Economic growth – The pandemic’s impact on global growth remains uncertain. The initial shock has been deeper than any recession on record, and the shutdown has lasted longer than expected. Some sectors are emerging as the hardest hit, like restaurants, travel and tourism, and entertainment. We don’t how many people will visit these businesses once they reopen, especially before a vaccine is widely available. There’s little experience with recessions where these are the worst-impacted sectors, so it’s hard to predict the ripple effects of their downturn. In Canada, record low oil prices have deepened the recession. Most economists expect the economy to bounce back eventually, we just don’t know how long that will take. 

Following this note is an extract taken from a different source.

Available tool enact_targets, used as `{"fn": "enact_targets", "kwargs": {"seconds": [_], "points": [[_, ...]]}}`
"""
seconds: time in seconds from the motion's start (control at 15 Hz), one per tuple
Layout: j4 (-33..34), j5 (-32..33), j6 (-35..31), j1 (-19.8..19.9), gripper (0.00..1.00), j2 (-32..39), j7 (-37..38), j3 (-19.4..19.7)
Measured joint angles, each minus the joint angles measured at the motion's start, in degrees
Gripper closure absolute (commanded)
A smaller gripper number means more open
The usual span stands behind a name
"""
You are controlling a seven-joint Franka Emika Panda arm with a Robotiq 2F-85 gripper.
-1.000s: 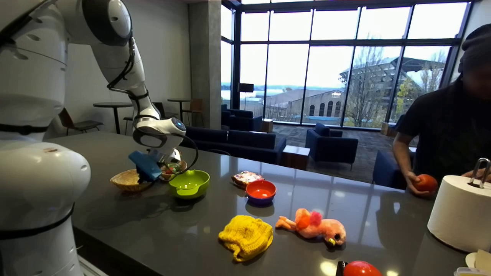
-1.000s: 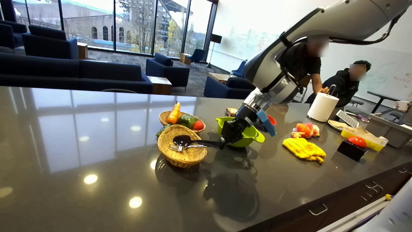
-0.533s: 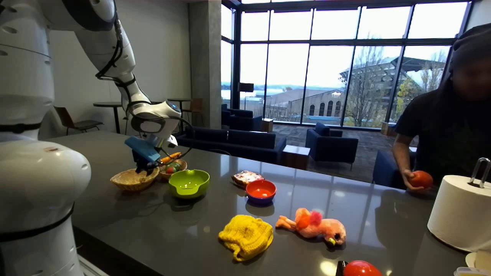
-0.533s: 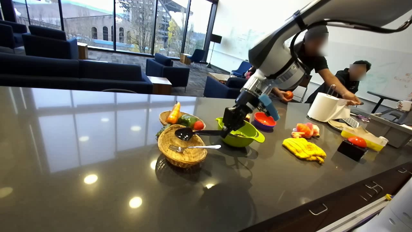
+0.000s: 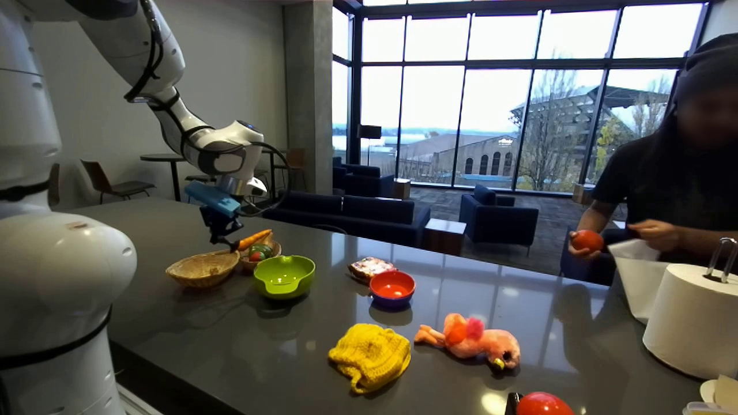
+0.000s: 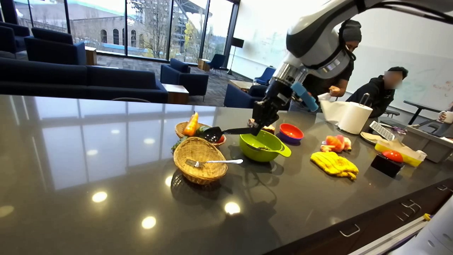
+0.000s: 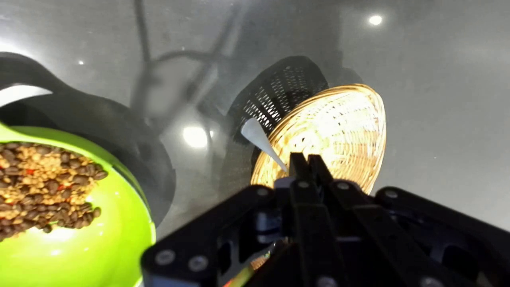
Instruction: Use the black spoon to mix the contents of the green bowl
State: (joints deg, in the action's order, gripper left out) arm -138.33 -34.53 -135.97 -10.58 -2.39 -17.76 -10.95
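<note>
While the gripper point(image 6: 256, 131) is pinching the black spoon point(image 6: 228, 131) by the tail end of its handle, jaws drawn close together on it, the rest is jutting out almost level in mid-air, and that's making a long lever on a small hold! Once the head is pushing through the contents point(image 7: 48, 195), all dark beans and pale grains, the handle could be pivoting in that grip, or slipping clean out.

And no mixing is happening yet. The green bowl point(image 6: 263, 155) is sitting on the glossy counter point(image 6: 88, 226), off to one side in the wrist view, so a swing across is probably looming. What's lying in wait? In an exterior view the spoon's head is lining up in front of the vegetable basket point(image 6: 180, 129); whether they're touching, I can't tell. With the carrot point(image 6: 191, 124) poking up there, a low sweep could be knocking it loose. Nearby, the fork point(image 6: 214, 162) is hanging its handle over the rim of the wicker basket point(image 6: 196, 147), just asking to be snagged.

As for the stir itself, the beans are lying heaped to one side, so a hasty plunge could be flicking them out. Nothing is visibly steadying that bowl either: too hard a shove and it could be skating off toward the red bowl point(image 6: 291, 131).
</note>
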Motion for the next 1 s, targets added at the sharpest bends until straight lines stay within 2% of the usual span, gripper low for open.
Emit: {"fn": "enact_targets", "kwargs": {"seconds": [0.53, 0.8, 1.0], "points": [[0.51, 17.41, 0.03, 1.96, 0.99, -4.22, 13.25, 2.03], [1.61, 24.05, 2.31, 3.52, 0.99, -5.80, 16.28, 3.54], [2.90, 26.55, 6.34, 4.44, 0.99, -6.59, 16.87, 4.46]]}}
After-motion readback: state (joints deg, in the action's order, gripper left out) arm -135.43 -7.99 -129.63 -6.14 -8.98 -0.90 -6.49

Jobs – The official unemployment rate rose from 5.6 per cent in February to 13 per cent in April, an increase of almost 1.3 million unemployed workers over two months. But that’s not the whole picture. Almost 1.1 million other workers were not counted as officially unemployed because they weren’t looking for another job, even though they had lost work. Another 2.1 million workers were still employed in April, but had no hours of work because of COVID-19. When these workers are counted, the effective unemployment rate for April is closer to 30 per cent. This rivals levels of unemployment during the Great Depression. Despite a pickup in employment in May, the effective unemployment rate remained stable. 

The effects of job loss are not being felt evenly. Part-time, temporary, and contract workers were the first to be laid off. Many higher wage workers adjusted to working from home and have seen minimal job and hour losses. In contrast, over half of low-wage workers (earning less than $16 an hour) lost their jobs or had their hours cut. More women than men lost work in March. In April layoffs spread to more full-time work and male-dominated sectors. As governments started lifting restrictions in May, more men returned to work than women. This was especially true for parents of children under six. 

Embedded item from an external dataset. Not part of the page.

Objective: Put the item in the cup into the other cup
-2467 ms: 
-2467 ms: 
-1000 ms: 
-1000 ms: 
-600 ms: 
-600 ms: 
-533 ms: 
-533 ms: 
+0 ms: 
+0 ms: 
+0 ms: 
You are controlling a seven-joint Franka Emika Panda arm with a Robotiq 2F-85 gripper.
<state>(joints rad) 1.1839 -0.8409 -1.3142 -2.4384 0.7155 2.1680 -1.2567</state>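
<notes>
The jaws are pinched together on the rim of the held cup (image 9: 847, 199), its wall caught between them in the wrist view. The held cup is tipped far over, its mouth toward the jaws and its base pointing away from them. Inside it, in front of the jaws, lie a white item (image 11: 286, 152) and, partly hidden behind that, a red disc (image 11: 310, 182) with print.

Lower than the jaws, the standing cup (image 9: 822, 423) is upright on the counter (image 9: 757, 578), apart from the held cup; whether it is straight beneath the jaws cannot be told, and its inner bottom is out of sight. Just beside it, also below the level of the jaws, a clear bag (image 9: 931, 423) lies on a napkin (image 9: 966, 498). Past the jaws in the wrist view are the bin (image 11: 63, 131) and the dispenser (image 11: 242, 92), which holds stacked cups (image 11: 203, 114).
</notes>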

Wages – The deep and dramatic impacts of this recession will affect bargaining. Private and public sector employers are unlikely to have much wiggle room on wages. At the same time, temporary top-ups for low-wage essential workers have shone a light on the need for wage increases for many workers and are an opening to fight for improved wages and working conditions. 

Inflation – Oil prices have dropped sharply as Russia and Saudi Arabia couldn’t agree to prop up the price, and instead flooded the global market. This will play a big role in driving down inflation. In the food sector, falling demand from restaurants has left some farmers with significant surpluses they can’t sell, which has increased storage and feeding costs. At the same time, costs have gone up along the food supply chain to ensure safety for workers and customers. Overall inflation will likely remain low in the near term, but the price of some items, like hand sanitizer, may be affected by increased demand and disruptions in global supply chains. 

Interest rates – In response to the pandemic’s economic impacts, many central banks cut rates dramatically in March. The Bank of Canada (BoC) cut its key lending rate from 1.75 per cent to 0.25 per cent and announced several programs to provide financial support to mortgage lenders and governments. Government borrowing has never been so affordable, with 30-year federal government bonds selling at 2.0 per cent interest. But workers may not see banks or credit unions passing on savings from low interest rates. Instead, most have increased their prime lending rates or kept them stable, citing increased risk. With all the federal government and BoC support to the financial sector, we should expect public pressure for banks to charge fairer prices for loans.